For all intents and purposes, you can't test the individual steps. All subsequent steps are dependent on the change in inventory state in step 1. And the product of step one is undoubtedly internal state, so there is no way for the test to observe the state change in isolation (unless you do something stupid). You have to carry out the subsequent steps to be able to infer that the inventory was, in fact, updated appropriately.

After all, the whole reason you are testing those steps together is because you recognize that they represent a single instance of functionality. You don't really get to choose (unless you choose to do something stupid, I suppose).

> And if we did test the individual steps first, we would give that testing a different name?

If the individual steps can be tested individually (ignoring a case of you doing something stupid), it's not actually and end-to-end process, so your example would make no sense.
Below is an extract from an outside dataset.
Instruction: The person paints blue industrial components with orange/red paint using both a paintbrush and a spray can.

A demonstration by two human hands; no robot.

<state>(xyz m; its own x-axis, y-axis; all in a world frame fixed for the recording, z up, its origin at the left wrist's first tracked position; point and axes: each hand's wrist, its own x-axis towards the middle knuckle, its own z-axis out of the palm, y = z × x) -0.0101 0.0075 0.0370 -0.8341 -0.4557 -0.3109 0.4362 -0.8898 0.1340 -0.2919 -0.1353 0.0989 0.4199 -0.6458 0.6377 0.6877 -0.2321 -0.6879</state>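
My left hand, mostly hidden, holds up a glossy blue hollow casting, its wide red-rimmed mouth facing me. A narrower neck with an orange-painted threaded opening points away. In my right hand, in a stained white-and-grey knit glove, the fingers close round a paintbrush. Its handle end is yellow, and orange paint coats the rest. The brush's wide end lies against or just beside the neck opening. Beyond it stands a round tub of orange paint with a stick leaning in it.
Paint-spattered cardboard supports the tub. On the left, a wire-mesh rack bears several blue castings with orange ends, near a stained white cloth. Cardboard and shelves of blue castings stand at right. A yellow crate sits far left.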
Granted, we have already questioned if it is a bad example.

RaftPeople · on Dec 20, 2023

> For all intents and purposes, you can't test the individual steps.

Sure you can, and we did (that is a real example of an end to end test from a recent project) which also included testing the individual steps in isolation, which was preceded by testing the individual sub-steps/components of each step (which is the portion that is typically considered unit testing).

For example, step 1 is broken down into the following sub-steps which are all tested in isolation before testing the combined group together:

1.1-Calculate the current on hand inventory from all locations for all products

1.2-Calculate the current in transit inventory for all locations for all products

1.3-Calculate the current open inventory reservations by business partner and products

1.4-Calculate the current in process fulfillments by business partner and product

1.5-Resolve the configurable inventory feed rules for each business partner and product (or product group)

1.6-Using the data in 1.1 through 1.5, resolve the final available qty for each business partner and product

1.7-Construct system specific messages for each system and/or business partner (in some cases it's a one to one between business partner and system, but in other cases one system manages many business partners).

1.7.1-Send to system B

1.7.2-Send to system C

1.7.3-Send to system D

1.7.N-etc.

> And the product of step one is undoubtedly internal state, so there is no way for the test to observe the state change in isolation

The result of step 1 is that over in software system B (an entirely different application from system A) the inventory availability for each product from system A is properly represented in the system. Meaning queries, inquiries, reports, application functions (e.g. Inventory Availability by Partner), etc. all present the proper quantities.

To validate this step, it can be handled one of two ways:

1-Some sort of automated query that extracts data from system B and compares to the intended state from step 1 (probably by saving that data at the end of that step).

or 2-A user manually logs in to system B and compares to the expected values from step 1 (again saved or exposed in some way). This method works when the number of products is purposefully kept to a small number for testing purposes.

> If the individual steps can be tested individually (ignoring a case of you doing something stupid), it's not actually and end-to-end process, so your example would make no sense. Granted, we have already questioned if it is a bad example.

Yes the individual test can be tested in individually. Yes it is an end to end test.

> Granted, we have already questioned if it is a bad example.

It's a real example from a real project and it aligns with the general notion of an end to end test used in the industry.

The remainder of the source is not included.